_The data_.

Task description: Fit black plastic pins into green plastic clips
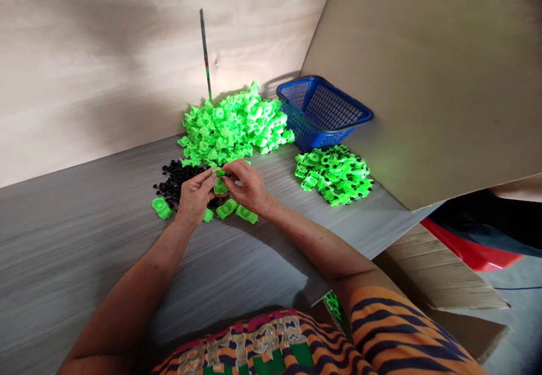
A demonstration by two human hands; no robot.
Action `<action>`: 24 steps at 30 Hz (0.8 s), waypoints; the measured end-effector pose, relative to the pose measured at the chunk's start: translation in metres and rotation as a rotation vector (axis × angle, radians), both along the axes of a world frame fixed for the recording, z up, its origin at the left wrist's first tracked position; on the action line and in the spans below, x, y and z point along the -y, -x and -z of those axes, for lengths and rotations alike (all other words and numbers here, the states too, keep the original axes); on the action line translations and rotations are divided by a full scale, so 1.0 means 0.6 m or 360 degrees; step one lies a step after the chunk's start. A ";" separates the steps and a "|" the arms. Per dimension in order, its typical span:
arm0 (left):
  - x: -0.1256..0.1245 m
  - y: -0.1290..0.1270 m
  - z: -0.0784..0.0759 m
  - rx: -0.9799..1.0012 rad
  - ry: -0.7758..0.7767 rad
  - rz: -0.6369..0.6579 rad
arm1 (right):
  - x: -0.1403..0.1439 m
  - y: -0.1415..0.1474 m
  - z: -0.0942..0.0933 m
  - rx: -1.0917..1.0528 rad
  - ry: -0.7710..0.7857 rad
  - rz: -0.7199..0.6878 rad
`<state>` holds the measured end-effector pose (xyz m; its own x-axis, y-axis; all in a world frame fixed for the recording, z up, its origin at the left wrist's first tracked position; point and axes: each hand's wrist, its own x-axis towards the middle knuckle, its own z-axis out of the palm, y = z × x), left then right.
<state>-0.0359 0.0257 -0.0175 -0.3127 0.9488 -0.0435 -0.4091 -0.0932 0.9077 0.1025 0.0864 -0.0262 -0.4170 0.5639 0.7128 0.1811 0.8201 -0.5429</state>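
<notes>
Gray wood-grain tabletop (84,245), pale board wall (105,53) behind. From the left: one loose green piece (161,208) lies flat just beside a heap of small black parts (173,178). Next, the left hand (195,197), thumb and fingers pinching the near side of a green piece (218,172), held above the table between both hands. Behind it, a large heap of green pieces (228,126); below the hands, a few more loose ones (227,208). The right hand (247,186) meets the same piece, thumb and index pressed together at its edge; what they grip is too small to be sure of, perhaps a black part. Farther right, a blue basket (324,133) and, before it, a pile of green pieces with black parts fitted (334,174).

Judgement: left pinch should hold the piece still; right fingertips should press squarely, without twisting the thin plastic.
</notes>
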 end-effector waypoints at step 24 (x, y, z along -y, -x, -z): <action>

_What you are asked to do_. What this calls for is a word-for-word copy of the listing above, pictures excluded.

_Output below_.
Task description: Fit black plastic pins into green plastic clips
A demonstration by two human hands; no robot.
Action `<action>`: 24 steps at 30 Hz (0.8 s), waypoints; the measured end-effector pose, relative to the pose measured at the chunk's start: translation in metres and rotation as a rotation vector (axis × angle, radians), both along the axes of a world frame fixed for the recording, z up, its origin at the left wrist's first tracked position; on the action line and in the spans below, x, y and z point along the -y, -x and -z of those axes, for lengths and rotations alike (all other words and numbers here, the states too, keep the original axes); on the action line translations and rotations are divided by a full scale, so 1.0 means 0.6 m or 360 degrees; step one lies a step after the chunk's start. A ";" separates the steps and a "|" the arms. Per dimension in order, its typical span:
arm0 (left):
  - x: -0.1256..0.1245 m
  - y: -0.1290..0.1270 m
  - z: -0.0784..0.0759 m
  - rx: -0.9799..1.0012 rad
  - ry: -0.7758..0.7767 rad
  - rz: -0.6369..0.6579 rad
arm1 (right):
  - x: -0.1403..0.1439 m
  - y: -0.1415..0.1474 m
  - z: -0.0942..0.0933 m
  - rx: -1.0917..1.0528 rad
  - ry: -0.7710..0.7857 rad
  - rz: -0.7199..0.6878 rad
`<state>` holds the measured end-effector pose (xyz m; its own x-axis, y-axis; all in a world frame fixed for the recording, z up, its origin at the left wrist's first tracked position; point and axes: each hand's wrist, its own x-axis towards the middle knuckle, its own z-axis out of the palm, y = z × x), left then right.
<state>-0.0359 0.0257 -0.0175 -0.3127 0.9488 -0.0435 -0.4091 -0.0932 0.9077 0.1025 0.0864 -0.0262 -0.4170 0.5639 0.7128 0.1811 0.8201 -0.5429</state>
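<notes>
Gray wood-grain tabletop (84,245), pale board wall (105,53) behind. From the left: one loose green piece (161,208) lies flat just beside a heap of small black parts (173,178). Next, the left hand (195,197), thumb and fingers pinching the near side of a green piece (218,172), held above the table between both hands. Behind it, a large heap of green pieces (228,126); below the hands, a few more loose ones (227,208). The right hand (247,186) meets the same piece, thumb and index pressed together at its edge; what they grip is too small to be sure of, perhaps a black part. Farther right, a blue basket (324,133) and, before it, a pile of green pieces with black parts fitted (334,174).

Judgement: left pinch should hold the piece still; right fingertips should press squarely, without twisting the thin plastic.
</notes>
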 end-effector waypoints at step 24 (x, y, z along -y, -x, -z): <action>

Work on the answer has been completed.